Lesbian

Forestelevision

2013 (Translation Loss) | progressive sludge-doom metal, heavy-psych

A tre anni dall’ottimo “Stratospheria Cubensis”, i Lesbian rompono gli argini della loro ambizione con “Forestelevision”. Arran McInnis (chitarre, tastiere), Dan LaRochelle (chitarre), Dorando Hodous (basso, voce) e Benjamin Thomas-Kennedy (batteria) hanno scelto, infatti, di ripresentarsi sulla scena con un unico, monolitico brano di quasi tre quarti d’ora, in cui il loro prog-metal multiforme e spregiudicato si reincarna in un’altra opera di spessore.

“Forestelevision” è, per certi versi, un’estensione del labirintico esperimento di “Black Stygian”, il brano più imponente (sia a livello di durata che in termini di creatività) del precedente lavoro. Tuttavia, questa volta il suono mostra una più marcata fragranza psichedelica, che si traduce in una continua dilatazione timbrica e in una profondità visionaria d’ascendenza space-rock.
Dopo una lunga intro dai toni atmosferici, in cui domina il suono gotico e magniloquente delle tastiere, il lungo serpente evolve in una pestifera cadenza funeral-doom, attraversata da allucinazioni soniche e da deformazioni lisergiche, a completare un quadro (della durata di circa otto minuti) che non sfigurerebbe in un disco degli Esoteric.
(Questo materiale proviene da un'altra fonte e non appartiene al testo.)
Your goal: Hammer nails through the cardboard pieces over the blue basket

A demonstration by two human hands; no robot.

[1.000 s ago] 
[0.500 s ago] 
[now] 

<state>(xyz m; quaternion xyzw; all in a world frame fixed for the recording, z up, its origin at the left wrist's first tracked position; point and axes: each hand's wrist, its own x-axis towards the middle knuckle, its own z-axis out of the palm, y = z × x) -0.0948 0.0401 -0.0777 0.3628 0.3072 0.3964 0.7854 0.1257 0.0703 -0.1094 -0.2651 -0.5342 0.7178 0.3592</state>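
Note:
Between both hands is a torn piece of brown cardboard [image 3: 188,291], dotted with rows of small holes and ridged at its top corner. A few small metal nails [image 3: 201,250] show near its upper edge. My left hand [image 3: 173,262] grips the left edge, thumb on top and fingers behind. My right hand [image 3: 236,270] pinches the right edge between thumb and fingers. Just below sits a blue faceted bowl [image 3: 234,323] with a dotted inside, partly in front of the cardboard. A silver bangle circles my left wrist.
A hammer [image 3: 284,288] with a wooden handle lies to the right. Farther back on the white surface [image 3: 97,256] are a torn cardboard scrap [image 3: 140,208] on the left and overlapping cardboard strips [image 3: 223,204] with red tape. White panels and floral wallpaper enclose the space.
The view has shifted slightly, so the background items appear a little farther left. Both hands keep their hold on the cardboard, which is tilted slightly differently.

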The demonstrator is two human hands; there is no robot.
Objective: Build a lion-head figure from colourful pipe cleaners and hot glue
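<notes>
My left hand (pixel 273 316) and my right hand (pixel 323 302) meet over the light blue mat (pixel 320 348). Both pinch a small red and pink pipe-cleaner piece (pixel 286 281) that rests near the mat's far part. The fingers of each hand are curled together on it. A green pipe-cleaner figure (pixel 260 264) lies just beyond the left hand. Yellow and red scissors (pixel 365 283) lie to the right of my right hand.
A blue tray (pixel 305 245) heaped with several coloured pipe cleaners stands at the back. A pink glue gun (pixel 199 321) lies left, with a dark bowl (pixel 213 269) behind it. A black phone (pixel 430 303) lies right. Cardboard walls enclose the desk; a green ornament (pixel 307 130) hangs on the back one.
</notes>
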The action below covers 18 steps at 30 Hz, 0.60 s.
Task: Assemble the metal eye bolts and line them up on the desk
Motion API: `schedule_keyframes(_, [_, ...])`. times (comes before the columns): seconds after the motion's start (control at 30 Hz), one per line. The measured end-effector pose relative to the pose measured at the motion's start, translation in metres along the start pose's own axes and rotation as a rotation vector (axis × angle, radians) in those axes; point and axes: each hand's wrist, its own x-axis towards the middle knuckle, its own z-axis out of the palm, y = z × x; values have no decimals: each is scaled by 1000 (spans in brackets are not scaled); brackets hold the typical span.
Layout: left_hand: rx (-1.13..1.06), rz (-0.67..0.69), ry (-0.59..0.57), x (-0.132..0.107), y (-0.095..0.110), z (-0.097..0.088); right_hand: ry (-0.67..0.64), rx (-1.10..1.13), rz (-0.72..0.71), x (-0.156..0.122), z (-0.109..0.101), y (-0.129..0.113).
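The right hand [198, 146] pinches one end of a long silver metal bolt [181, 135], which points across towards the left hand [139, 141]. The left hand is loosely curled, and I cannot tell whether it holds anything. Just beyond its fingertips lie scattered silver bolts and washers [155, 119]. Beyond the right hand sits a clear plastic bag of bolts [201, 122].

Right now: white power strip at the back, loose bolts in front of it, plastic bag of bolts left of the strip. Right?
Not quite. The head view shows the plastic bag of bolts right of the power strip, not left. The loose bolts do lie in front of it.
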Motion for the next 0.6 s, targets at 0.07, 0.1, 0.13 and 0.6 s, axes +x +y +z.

Da questo punto in avanti, il quartetto di Seattle prosegue in una delle odissee sonore più stimolanti dell’anno, tra arabeschi acustici (impreziositi dagli archi di Timba Harris) che richiamano, contemporaneamente, sia le pagine più liriche del post-metal che le digressioni incantate del progressive-rock degli anni Settanta, tormenti death-doom all’ombra di un manicomio, schiamazzi in velocità contrappuntati da tastiere ciclopiche, squarci di horror-music e black-metal, esagitazioni galoppanti in orbita The Chasm, mostruosità heavy-psych, esotismi in controluce che incrociano miraggi hard-rock e bizzarre vertigini circensi che giungono direttamente dallo spazio più profondo e malato.

L’ultima parte, preparata da un delicatissimo preludio melodico, è dedicata alla rievocazione di clichés heavy-metal, qui in bella mostra con tanto di stridulo falsetto (per gentile concessione di B.R.A.D. Mowen), cadenza innodica e controcanti sacerdotali. Probabilmente, lo stacco stilistico rispetto alle altre sezioni è un po’ troppo accentuato, ma resta il fatto che durante tutta la sua lunghezza, “Forestelevision” non lascia spazio alcuno per gli sbadigli.